The Athlinks spider saves split data for each athlete. Load all such split data from the spider-produced `json` file into a `pandas.DataFrame`.

In [None]:
df_split_times_raw = io.load_df_split_times_raw(RACE_YEAR)

util.df_td_fmt(df_split_times_raw)

Notice that the columns (athletes) are presented in the order the Athlinks website spider returned them. This isn't particularly useful for spotting outliers or unreasonable performances. It would be easier to spot bad data if athletes with similar performances were grouped together. To fix this, we can group the athletes based on the furthest split they each recorded, then sort athletes within each group by their split times.

In [None]:
# Load the split info that's been processed and cleaned
# NOTE: no need to reload, I created it above.
# df_split_info = io.load_df_split_info_clean(settings.CLEAN_RACE_DATA_DIR)
# print(df_split_info_clean)

# df_split_times = util.load_athlete_split_times(clean=False)
# df_split_times = cleaners.sort_df_split_data(
#   io.load_df_split_times_raw(settings.RAW_RACE_DATA_DIR),
#   df_split_info_clean)

df_split_times = cleaners.sort_df_split_data(df_split_times_raw, df_split_info)

util.display_full_df(util.df_td_fmt(df_split_times))

In [None]:

# Optional: Print to a file so
# I can inspect the whole thing for abnormalities (alt+z to disable wrap).
# Mostly looking for anomalous finish line splits when a runner DNFs and 
# returns to Leadville.
# NOTE: Cannot view this in vscode if it goes over 10k characters wide.
# Sublime text can do it.
# util.full_df_to_file(
#   util.df_td_fmt(df_split_times),
#   os.path.join(settings.RAW_RACE_DATA_DIR, 'df_all.txt')
# )

### Remove wonky runner data, as determined by manual inspection.

Viewing the data this way highlights erroneous split data. For example, look at the first column, containing the splits for Charles Corfield. The uncleaned split data suggests that Charles won the entire race, because his finish line split is the fastest.
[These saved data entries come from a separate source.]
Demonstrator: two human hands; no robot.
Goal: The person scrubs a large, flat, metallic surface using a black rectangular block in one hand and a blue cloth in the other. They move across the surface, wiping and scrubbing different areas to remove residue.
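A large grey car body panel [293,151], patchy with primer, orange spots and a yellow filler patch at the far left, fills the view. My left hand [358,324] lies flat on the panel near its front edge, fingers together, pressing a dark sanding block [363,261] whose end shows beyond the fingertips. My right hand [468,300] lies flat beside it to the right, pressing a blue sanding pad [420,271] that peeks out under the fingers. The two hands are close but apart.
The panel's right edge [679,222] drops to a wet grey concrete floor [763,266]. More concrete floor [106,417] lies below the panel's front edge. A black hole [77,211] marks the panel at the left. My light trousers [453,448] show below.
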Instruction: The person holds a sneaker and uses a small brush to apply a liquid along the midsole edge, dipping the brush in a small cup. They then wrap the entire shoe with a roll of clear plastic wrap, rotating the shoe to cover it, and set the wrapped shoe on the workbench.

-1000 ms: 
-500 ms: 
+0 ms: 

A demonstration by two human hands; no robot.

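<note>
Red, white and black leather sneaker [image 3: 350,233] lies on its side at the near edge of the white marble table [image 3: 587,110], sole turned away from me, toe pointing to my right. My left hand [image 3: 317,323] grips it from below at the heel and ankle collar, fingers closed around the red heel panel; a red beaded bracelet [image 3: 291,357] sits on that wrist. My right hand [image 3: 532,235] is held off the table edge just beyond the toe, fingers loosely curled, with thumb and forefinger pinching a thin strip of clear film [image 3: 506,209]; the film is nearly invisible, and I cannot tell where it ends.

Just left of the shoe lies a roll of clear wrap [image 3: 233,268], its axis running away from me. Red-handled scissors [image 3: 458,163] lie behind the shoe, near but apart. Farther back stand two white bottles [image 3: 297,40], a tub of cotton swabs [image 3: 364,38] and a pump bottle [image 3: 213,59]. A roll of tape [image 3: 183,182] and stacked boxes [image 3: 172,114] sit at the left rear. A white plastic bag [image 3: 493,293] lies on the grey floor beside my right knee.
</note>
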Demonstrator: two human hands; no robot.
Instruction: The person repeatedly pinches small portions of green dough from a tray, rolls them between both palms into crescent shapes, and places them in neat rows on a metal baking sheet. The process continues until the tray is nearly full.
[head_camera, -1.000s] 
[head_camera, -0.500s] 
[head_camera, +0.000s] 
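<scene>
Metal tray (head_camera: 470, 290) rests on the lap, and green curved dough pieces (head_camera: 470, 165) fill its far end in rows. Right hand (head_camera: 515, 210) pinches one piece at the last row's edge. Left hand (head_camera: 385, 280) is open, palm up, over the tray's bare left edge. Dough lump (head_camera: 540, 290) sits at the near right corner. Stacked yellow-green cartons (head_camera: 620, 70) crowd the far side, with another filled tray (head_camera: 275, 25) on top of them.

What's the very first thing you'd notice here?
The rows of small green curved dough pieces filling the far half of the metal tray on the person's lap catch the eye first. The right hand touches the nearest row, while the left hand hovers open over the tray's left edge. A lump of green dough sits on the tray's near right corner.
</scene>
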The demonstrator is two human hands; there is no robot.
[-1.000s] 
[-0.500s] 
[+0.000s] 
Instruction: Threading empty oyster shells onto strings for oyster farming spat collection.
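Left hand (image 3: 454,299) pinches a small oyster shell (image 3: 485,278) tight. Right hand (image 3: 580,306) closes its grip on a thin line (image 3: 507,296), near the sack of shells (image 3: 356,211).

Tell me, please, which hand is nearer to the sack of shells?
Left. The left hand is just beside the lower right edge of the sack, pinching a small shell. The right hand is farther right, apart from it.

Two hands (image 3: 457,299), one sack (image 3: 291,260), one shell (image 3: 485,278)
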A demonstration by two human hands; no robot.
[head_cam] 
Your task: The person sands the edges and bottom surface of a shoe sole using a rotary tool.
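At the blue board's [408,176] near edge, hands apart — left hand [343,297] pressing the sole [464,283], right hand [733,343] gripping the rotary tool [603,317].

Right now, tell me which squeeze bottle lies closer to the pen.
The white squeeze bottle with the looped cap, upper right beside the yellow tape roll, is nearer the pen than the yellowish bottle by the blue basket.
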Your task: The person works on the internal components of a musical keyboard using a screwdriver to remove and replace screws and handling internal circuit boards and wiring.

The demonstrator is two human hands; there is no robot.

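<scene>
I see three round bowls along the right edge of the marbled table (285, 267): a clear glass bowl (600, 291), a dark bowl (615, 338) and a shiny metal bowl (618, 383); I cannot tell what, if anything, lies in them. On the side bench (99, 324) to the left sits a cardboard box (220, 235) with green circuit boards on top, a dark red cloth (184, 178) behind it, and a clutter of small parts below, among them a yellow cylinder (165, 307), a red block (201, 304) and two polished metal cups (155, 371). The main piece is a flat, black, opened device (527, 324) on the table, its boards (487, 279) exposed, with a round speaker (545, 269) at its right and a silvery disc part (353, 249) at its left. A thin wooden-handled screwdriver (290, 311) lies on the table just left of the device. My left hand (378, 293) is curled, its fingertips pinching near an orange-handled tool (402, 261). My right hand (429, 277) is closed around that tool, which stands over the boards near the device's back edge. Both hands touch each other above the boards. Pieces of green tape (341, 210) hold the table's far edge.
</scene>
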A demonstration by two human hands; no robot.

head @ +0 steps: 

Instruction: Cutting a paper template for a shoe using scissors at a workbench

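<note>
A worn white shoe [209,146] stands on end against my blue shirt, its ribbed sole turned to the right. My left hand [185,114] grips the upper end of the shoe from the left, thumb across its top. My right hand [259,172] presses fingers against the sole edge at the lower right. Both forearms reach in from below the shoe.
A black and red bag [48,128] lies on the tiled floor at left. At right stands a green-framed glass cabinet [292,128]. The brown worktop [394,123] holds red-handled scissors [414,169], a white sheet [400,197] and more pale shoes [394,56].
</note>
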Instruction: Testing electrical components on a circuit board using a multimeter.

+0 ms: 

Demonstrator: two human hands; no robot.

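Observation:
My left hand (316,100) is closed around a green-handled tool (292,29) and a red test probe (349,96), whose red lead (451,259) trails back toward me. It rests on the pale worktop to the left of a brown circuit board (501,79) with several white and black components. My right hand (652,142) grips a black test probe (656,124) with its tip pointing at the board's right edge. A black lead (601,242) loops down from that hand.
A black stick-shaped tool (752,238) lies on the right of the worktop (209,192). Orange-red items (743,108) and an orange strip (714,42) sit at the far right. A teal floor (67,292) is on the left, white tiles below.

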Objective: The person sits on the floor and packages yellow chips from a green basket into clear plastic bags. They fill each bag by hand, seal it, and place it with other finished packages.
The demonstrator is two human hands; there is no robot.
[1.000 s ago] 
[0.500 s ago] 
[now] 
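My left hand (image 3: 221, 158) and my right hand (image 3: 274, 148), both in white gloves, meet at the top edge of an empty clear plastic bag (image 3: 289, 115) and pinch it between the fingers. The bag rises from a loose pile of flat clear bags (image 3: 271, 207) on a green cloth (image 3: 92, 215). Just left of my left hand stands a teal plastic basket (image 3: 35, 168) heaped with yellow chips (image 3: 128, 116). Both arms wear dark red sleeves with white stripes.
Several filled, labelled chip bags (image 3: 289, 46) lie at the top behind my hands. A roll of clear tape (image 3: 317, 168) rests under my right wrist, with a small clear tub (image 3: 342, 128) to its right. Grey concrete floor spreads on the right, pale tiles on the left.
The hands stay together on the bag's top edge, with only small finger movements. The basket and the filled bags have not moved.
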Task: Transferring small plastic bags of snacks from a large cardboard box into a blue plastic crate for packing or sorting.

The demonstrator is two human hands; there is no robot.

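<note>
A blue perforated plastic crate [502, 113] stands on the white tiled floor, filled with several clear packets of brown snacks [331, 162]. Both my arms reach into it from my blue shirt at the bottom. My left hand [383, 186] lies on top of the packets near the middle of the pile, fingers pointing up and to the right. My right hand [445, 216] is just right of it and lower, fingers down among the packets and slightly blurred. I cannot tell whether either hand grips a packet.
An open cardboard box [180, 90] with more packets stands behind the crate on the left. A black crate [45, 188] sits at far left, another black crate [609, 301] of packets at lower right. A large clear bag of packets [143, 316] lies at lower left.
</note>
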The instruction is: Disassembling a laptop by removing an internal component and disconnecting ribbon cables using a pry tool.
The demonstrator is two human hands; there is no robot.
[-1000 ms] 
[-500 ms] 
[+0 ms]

But looking more closely, it seems he dropped out of the race after the split labeled `56.5mi_Start to Hope Pass In`, and his bib triggered the sensor at the finish line when he came to watch the 2019 champion, Ryan Smith, bring it home. Something similar seemed to happen with Vineer Bhansali.

In [None]:
util.df_td_fmt(
  df_split_times[['Charles Corfield', 'Ryan Smith', 'Vineer Bhansali']]
)

To cleanse the data of these erroneous splits, we just need to set them to a null value.

In [None]:
df_split_times.loc['Full Course', 'Charles Corfield'] = pd.NA
df_split_times.loc['Full Course', 'Vineer Bhansali'] = pd.NA

util.df_td_fmt(
  df_split_times[['Charles Corfield', 'Ryan Smith', 'Vineer Bhansali']]
)

Another type of error can happen when a split is triggered erroneously early, for whatever reason. This type of erroneous data doesn't necessarily jump out upon visual inspection. One way to check for it is to see if any athletes data includes a negative point-to-point time.

In [None]:
# df_split_times.diff().iloc[1:].apply(lambda col: (col.dt.total_seconds() < 0).any())
# df_split_times.diff().iloc[1:].apply(lambda col: col[~col.isnull()].dt.total_seconds() < 0).all()
# df_split_times.diff().iloc[1:].apply(lambda col: (col.dt.total_seconds() > 0))
# df_split_times.diff().iloc[1:].apply(lambda col: (col.dt.total_seconds() > 0).all())
# df_split_times.apply(lambda col: col.is_monotonic_increasing)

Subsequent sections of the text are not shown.